=== WORK ITEM ===
Line count for "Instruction": tally the lines of the records below that contain it, and give only that number.

-- MATERIAL TO PROCESS follows --

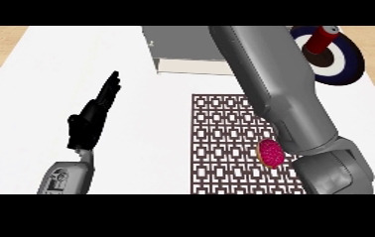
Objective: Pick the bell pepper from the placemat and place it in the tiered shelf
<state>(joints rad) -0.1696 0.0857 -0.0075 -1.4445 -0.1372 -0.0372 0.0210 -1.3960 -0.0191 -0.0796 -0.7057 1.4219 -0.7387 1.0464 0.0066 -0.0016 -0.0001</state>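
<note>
left hand (92,117) open, resting | right hand hidden, state untold | pepper unseen; likely light, slick, best cupped round middle | shelf (187,50) behind placemat (219,147)

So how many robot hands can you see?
1. The left hand rests open over the white counter, at the view's left, fingers up. The right forearm reaches toward the grey shelf, and its hand is hidden from view.

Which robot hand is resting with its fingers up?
The left robot hand, at the view's left, fingers straight. The right arm reaches across the placemat; its hand is hidden.
</note>
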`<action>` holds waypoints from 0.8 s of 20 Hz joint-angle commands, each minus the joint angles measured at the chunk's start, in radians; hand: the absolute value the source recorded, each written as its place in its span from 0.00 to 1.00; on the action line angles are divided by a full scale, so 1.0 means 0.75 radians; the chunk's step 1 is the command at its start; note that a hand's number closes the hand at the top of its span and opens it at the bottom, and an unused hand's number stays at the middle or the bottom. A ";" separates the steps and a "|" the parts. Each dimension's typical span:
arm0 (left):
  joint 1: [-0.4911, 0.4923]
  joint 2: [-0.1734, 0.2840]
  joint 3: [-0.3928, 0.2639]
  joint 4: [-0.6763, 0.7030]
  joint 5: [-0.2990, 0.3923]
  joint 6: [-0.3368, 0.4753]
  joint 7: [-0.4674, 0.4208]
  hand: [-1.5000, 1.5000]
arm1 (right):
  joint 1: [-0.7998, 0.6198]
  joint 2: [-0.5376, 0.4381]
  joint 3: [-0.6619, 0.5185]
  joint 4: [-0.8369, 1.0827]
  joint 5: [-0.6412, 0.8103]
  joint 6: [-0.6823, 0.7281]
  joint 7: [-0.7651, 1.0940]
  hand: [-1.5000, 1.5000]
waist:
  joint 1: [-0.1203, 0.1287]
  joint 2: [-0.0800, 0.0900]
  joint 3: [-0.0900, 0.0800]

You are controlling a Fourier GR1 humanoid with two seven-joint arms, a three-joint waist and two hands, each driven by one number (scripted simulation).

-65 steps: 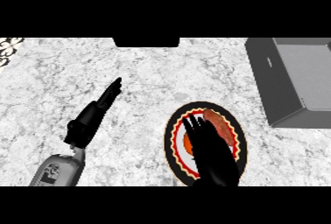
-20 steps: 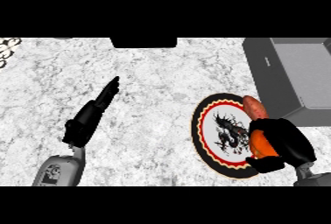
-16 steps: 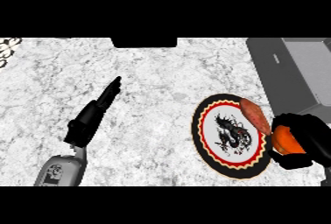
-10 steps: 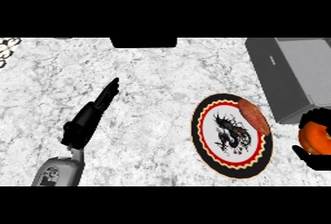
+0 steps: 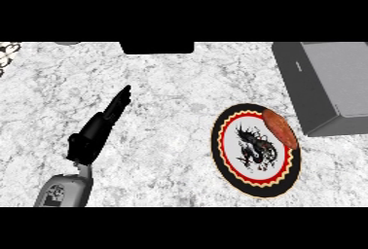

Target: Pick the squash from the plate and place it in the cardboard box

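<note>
Right hand gone from view since a moment ago; squash left on plate rim at one o'clock. Left hand fingers released. Regrasp needed.

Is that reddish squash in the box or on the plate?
On the plate: the squash lies along the plate's upper right rim, beside the grey box, not inside it.

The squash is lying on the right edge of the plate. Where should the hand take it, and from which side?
Take the squash across its narrow middle, coming down from above. It lies flat and elongated along the plate's right rim, so fingers should probably close across its short width. The box stands close on that side, leaving little room for a side approach.
</note>
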 commanded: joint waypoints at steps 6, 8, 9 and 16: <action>0.034 -0.017 -0.033 -0.076 -0.029 0.001 0.047 0.50 | -0.047 0.005 -0.367 -0.191 -0.334 0.242 0.325 1.00 | 0.024 0.003 0.001; 0.029 -0.005 -0.015 -0.029 -0.004 -0.034 -0.004 0.50 | -0.242 -0.077 -0.348 0.019 -0.336 0.227 0.355 1.00 | 0.042 0.008 0.001; -0.044 -0.050 -0.027 0.052 -0.046 0.017 -0.006 0.50 | -0.251 -0.047 -0.308 0.022 -0.280 0.214 0.355 1.00 | 0.036 0.009 0.001; -0.013 -0.021 0.009 0.066 -0.026 -0.023 -0.071 0.50 | -0.545 -0.171 -0.246 0.338 -0.252 0.232 0.406 1.00 | 0.044 0.011 0.001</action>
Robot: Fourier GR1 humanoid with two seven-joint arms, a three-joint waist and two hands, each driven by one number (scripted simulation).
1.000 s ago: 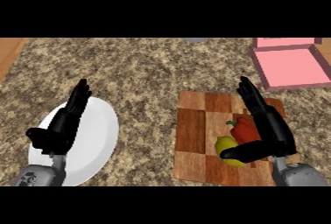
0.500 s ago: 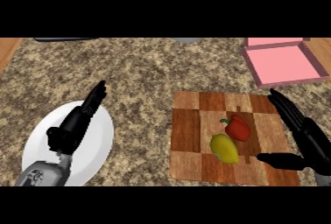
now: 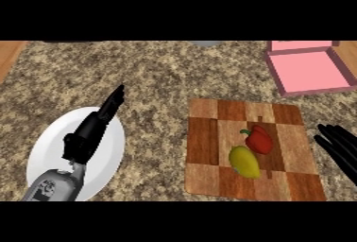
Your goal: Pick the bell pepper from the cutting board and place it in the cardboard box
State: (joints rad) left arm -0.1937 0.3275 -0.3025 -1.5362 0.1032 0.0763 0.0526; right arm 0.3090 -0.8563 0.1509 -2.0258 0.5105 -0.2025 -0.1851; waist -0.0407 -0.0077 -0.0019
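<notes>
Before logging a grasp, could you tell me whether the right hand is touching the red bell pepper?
Apart. The head view shows bare cutting board between the right hand and the red bell pepper.

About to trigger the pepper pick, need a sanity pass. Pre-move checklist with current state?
1. Bell pepper on cutting board, uncovered: ok.
2. Yellow fruit clear of the pepper: not ok, it lies right against it.
3. Right hand open, at the board's right edge: ok.
4. Right hand over the pepper: not ok, off to the side.
5. Box open, nothing visible inside: ok.
6. Left hand out of the path, over the plate: ok.
</notes>
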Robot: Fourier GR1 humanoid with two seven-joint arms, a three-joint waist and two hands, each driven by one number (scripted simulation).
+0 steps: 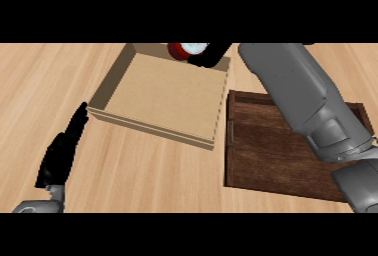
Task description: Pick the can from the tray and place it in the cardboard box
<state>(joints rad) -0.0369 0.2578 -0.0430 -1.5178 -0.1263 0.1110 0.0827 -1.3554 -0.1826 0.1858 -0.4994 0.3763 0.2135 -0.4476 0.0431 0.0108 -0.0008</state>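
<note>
Can (185, 49), red with a pale top, sits at the far edge of the cardboard box (166, 92), held by the right hand (208, 55), whose dark fingers curl round it above the box's far wall. Released from there, it could catch that wall and tip outside the box rather than in. Near the box's near-left corner, the left hand (63, 150) rests with fingers straight; the wooden tray (269, 160) lies just right of the box.

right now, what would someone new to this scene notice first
The big grey right forearm sweeps from lower right across the dark wooden tray, its right hand holding a red can at the far rim of the open cardboard box. At lower left, the left hand rests open.
</note>
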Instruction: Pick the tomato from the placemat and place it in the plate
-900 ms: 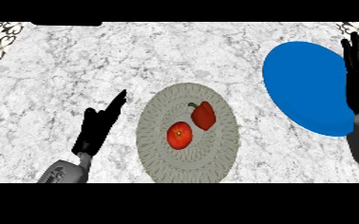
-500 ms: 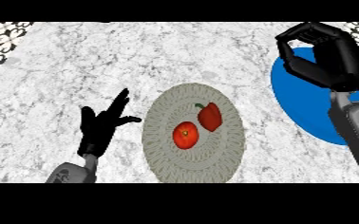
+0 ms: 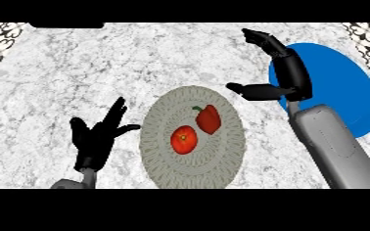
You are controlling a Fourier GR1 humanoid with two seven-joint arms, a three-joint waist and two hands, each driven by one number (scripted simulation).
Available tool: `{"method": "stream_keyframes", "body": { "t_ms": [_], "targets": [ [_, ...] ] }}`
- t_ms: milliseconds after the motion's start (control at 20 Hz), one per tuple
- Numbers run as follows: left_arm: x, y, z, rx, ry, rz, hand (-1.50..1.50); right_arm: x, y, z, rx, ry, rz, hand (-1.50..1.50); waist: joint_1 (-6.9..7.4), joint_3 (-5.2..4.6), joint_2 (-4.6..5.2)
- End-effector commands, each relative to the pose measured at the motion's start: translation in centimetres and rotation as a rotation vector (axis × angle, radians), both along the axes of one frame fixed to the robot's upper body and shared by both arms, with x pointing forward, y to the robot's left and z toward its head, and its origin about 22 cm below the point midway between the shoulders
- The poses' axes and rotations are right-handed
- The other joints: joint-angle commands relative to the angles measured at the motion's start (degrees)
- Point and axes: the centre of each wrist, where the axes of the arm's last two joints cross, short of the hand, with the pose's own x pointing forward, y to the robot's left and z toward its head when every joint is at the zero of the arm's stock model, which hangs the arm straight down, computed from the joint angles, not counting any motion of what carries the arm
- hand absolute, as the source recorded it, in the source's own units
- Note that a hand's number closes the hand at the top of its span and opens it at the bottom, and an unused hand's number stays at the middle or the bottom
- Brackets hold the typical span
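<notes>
Standing by the marble desk (image 3: 108, 63), I see the tomato (image 3: 183, 140) lying on the grey woven placemat (image 3: 162, 149), near the middle of it, with a red pepper (image 3: 209, 119) just beside it on the far right side. Neither has been touched by a robot hand at this moment. The blue plate (image 3: 339, 93), where the tomato is meant to go, sits well apart to the right, partly covered by the right forearm.

The right robot hand (image 3: 289, 76) hangs above the gap between the placemat and the plate, its fingers stretched toward the far side and its thumb pointing left at the placemat's far right edge. Fingers and thumb stand apart with nothing between them. To my eye that spread posture suits a hand getting ready to come down around something round, and it is the hand closer to both tomato and plate, so it looks the natural one for the job.

The left robot hand (image 3: 98, 137) rests at the near left, just beside the placemat, fingers straight and splayed, holding nothing.

I judge the task is at its start: the pick is not yet made. The pepper lying so close could get nudged or caught in place of the tomato.
</notes>
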Motion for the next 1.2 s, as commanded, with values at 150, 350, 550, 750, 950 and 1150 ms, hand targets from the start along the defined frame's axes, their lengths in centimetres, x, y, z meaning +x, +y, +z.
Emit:
{"method": "stream_keyframes", "body": {
  "t_ms": [150,350,550,750,950,1150],
  "targets": [
    [-1.5,2.9,-1.0,0.043,0.068,0.056,0.00,0.2,0.7,2.6,-0.268,0.040,0.103,-1.50,-0.38,-0.18,-0.07],
    [0.0,2.4,0.5,0.034,0.040,0.072,0.00,-0.2,0.9,5.7,-0.553,0.124,0.208,-1.50,-0.70,-0.24,-0.32],
    [-0.4,3.1,-0.8,0.029,0.063,0.080,0.00,-2.5,2.8,7.0,-0.685,0.180,0.300,-1.50,-1.72,-0.23,-0.34],
    [-0.4,0.8,-1.1,0.037,0.063,0.062,0.00,-3.2,7.4,7.2,-0.791,0.208,0.247,-1.50,-0.85,-0.19,-0.08],
    [-1.8,1.1,-1.6,0.051,0.052,0.061,0.00,-5.0,9.6,4.9,-0.802,0.222,0.250,-1.50,-0.73,-0.13,0.01],
    [-0.6,2.8,-0.1,0.040,0.071,0.064,0.00,-7.1,11.1,5.7,-0.856,0.226,0.227,-1.50,-0.95,-0.13,-0.06]
  ]
}}
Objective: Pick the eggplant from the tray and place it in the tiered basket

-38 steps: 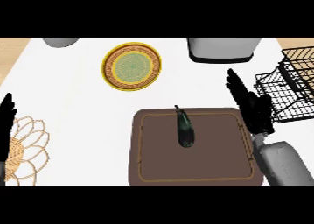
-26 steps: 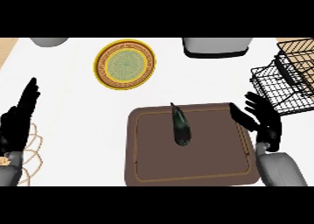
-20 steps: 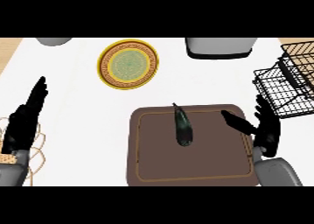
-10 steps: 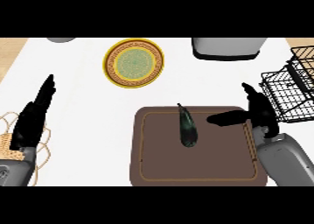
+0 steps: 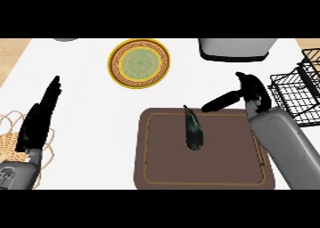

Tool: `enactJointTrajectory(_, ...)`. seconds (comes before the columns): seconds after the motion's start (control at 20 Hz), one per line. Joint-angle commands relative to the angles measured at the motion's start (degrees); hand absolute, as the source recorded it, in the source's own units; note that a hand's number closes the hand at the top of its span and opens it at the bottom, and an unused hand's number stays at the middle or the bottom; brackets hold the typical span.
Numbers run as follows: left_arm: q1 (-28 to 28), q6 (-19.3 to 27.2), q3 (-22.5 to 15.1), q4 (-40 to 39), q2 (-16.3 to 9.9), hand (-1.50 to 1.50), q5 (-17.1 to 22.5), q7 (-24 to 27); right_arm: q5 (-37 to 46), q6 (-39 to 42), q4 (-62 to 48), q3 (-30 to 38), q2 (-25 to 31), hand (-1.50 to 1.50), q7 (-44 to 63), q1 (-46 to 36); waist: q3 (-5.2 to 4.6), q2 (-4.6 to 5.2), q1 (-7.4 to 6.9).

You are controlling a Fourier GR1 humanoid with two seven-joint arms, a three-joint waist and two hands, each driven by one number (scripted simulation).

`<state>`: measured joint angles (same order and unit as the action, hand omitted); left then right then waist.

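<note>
Since half a second ago the right robot hand (image 5: 249, 91) has shifted a little nearer the tray's (image 5: 162, 169) far right corner, thumb stretched toward the eggplant (image 5: 193, 128) without touching it. Its fingers are spread wide and hold nothing. The left robot hand (image 5: 38, 119) rests open at the left, fingers straight. The eggplant lies lengthwise on the brown tray, stem end pointing away toward the bench's (image 5: 83, 102) far side, beside the tiered basket (image 5: 307, 91)

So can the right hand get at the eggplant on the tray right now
Probably yes. The right hand hovers open over the tray's far right corner, and nothing lies between it and the eggplant, which sits uncovered mid-tray.
</note>
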<state>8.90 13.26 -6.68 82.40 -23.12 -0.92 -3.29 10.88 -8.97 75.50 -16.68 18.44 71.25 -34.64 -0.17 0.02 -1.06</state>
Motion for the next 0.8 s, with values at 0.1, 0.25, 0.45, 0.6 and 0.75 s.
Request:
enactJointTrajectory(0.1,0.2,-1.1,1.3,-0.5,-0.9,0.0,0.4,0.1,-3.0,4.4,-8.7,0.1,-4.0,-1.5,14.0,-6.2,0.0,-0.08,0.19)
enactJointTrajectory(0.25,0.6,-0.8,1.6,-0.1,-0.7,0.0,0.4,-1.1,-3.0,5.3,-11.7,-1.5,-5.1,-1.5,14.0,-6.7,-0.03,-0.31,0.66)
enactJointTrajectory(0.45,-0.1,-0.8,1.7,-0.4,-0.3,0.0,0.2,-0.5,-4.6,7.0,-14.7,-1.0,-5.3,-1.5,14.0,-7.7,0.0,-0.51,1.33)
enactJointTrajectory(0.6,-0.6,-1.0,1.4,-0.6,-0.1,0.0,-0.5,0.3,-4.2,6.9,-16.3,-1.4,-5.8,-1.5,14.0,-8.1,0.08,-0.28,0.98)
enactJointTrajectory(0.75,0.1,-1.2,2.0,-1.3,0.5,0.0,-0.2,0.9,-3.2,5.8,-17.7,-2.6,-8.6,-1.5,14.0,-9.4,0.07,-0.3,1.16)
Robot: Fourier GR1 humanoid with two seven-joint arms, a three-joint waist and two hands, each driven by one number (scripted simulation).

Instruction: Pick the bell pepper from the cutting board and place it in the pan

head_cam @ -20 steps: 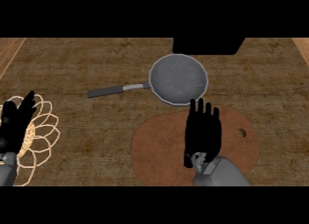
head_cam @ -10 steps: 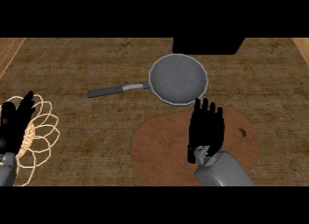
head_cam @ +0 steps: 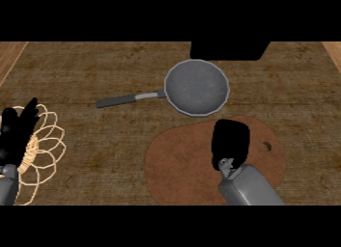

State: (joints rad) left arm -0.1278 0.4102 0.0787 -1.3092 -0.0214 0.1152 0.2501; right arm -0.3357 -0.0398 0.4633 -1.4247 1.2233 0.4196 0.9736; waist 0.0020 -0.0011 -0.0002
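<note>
Two hands in view, one pan, one cutting board, one wire basket, one dark box at the far edge; no bell pepper anywhere in sight.

Right hand (head_cam: 230,140) low over the far half of the round brown cutting board (head_cam: 187,173), seen as one compact black shape. Whether closed round something or empty: cannot tell. Pepper most likely hidden beneath that hand, since the bare part of the board shows nothing and the pan (head_cam: 196,88) lies empty. Long axis of the pepper: unknown for the same reason.

Pan straight ahead of the right hand, a touch to the left, its near rim just beside the board's far edge; handle (head_cam: 130,100) pointing left, away from the board. Short forward carry, then, judged from this layout. Right hand by far the nearer to both board and pan.

Left hand (head_cam: 16,137) open, fingers straight, resting at the left edge over the wire basket (head_cam: 55,140), well apart from the board. Dark box (head_cam: 228,50) just beyond the pan.
</note>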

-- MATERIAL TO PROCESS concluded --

=== YOUR SOLUTION ===
2